Ahora bien, si Barack Obama vence a Hillary Clinton,
podrían abrirse incógnitas inquietantes para el
sistema. 

Por supuesto, podrían quedar neutralizadas por el
sometimiento de Obama a las reglas del juego; pero su
sola condición de negro o mulato significaría un
cierto grado de amenaza para el régimen, en la medida
que al nuevo presidente no le sería fácil descuidar la
presión de su masa electoral más segura, la población
de color; la más marginada, junto a la hispana, de los
rangos del poder. 

La palabra mágica. La palabra “cambio” es la asumida
por los dos exponentes de la corriente demócrata. En
apariencia, ambos pueden adjudicarse crédito
suficiente para revestirse con ella: Obama es negro y
Hillary es mujer; ambos serían los primeros exponentes
de la raza o del género en izarse hasta la
presidencia. 

Pero de los dos, Obama es el único del que cabría (el
condicional tiene aquí todo su peso) esperar alguna
modificación del rumbo general de la política
estadounidense, sea interior como exterior. 

Mientras tanto, el presidente en ejercicio pronunció
su discurso del Estado de la Unión ante el Congreso,
que fue también su discurso de despedida. La
ceremonia, transmitida con unción por la CNN, tocó los
picos más altos de la retórica y el convencionalismo
político.
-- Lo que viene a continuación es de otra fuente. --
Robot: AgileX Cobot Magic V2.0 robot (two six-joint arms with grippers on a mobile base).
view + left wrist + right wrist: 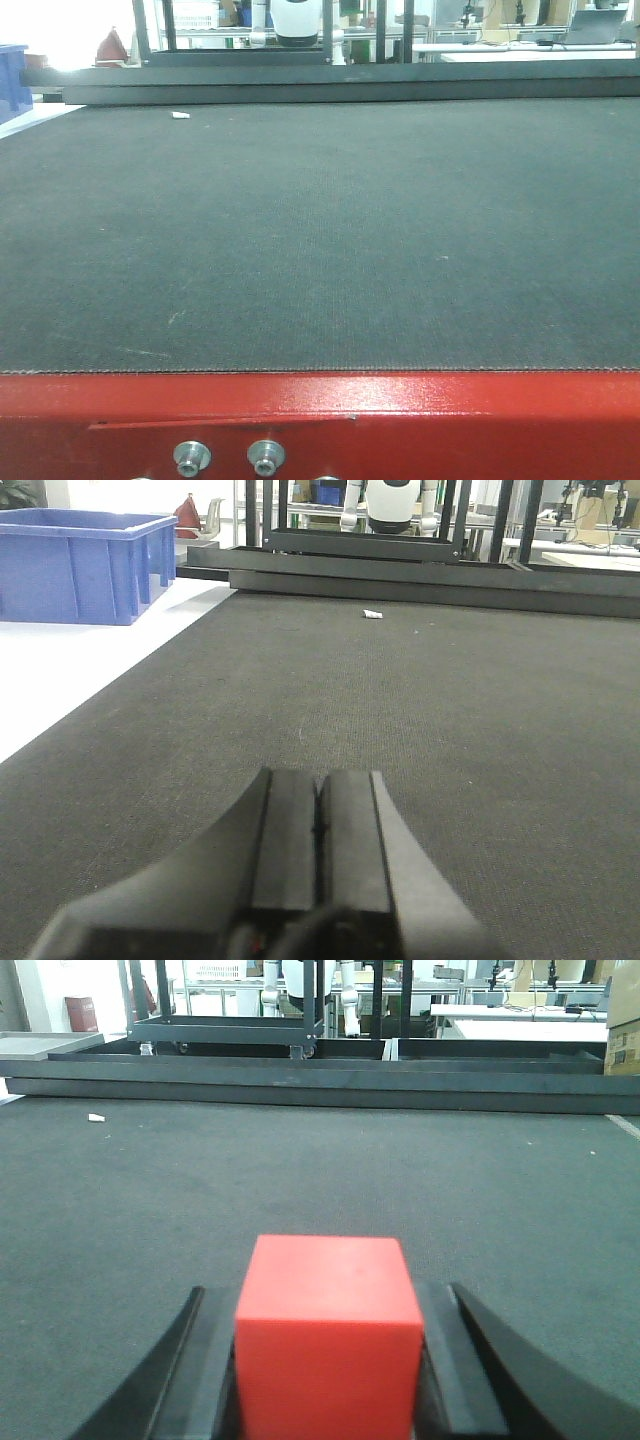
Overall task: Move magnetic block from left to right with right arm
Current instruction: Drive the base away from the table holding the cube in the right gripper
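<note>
Block: I see the red block (328, 1335) at the lower middle of the right wrist view, over the dark bench (200, 1190).
Right pincer (335, 1365): clenched on the block, one finger (190, 1365) against each side face. I cannot tell whether the block is lifted or resting.
Left pincer (318, 830): pressed closed on nothing, lower middle of its own view.
Handling: I judge it light, stiff and not fragile. The matte faces should not slip.
Hold: the flat opposite faces, centred and square, so it cannot twist.
Front view: shows neither block nor pincer.
</note>
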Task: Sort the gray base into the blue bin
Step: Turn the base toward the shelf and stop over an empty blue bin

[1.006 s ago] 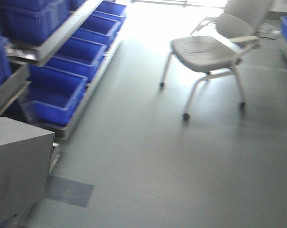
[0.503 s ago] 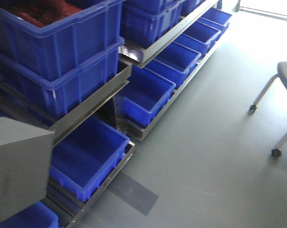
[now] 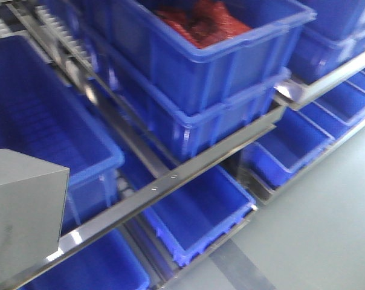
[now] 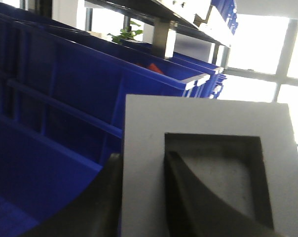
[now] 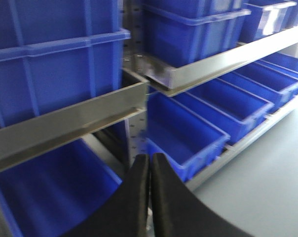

Representantes y senadores se agruparon para
brindar al presidente su “last Hurrah!”, la aclamación
de despedida que se reserva a los campeones cuando se
retiran. 

Esta puesta en escena, coreografiada para refrendar
solidez del sistema político norteamericano, no pudo
sin embargo superar la prueba que significó el
discurso presidencial. De hecho, éste la puso en su
justa perspectiva: la de una hipocresía descomunal.
Escucharlo a George W. Bush, si se puede tolerar el
esfuerzo más allá de algunos minutos, es sumergirse en
un planeta gaseoso, donde se afirman como verdades,
mentiras de las que todo el mundo está consciente. La
alienación contemporánea está simbolizada en esa
cháchara autocomplaciente y vacía, en la cual las
palabras significan exactamente lo contrario de lo que
expresan. Bush se felicitó por sus éxitos y proclamó
su maravilla por estar llevando la democracia al Medio
Oriente. 

Las palabras del habitante de la Casa Blanca deberían
ir siempre precedidas por la leyenda que suele
aparecer en las películas: cualquier semejanza entre
lo dicho y lo real, es fruto de la mera casualidad.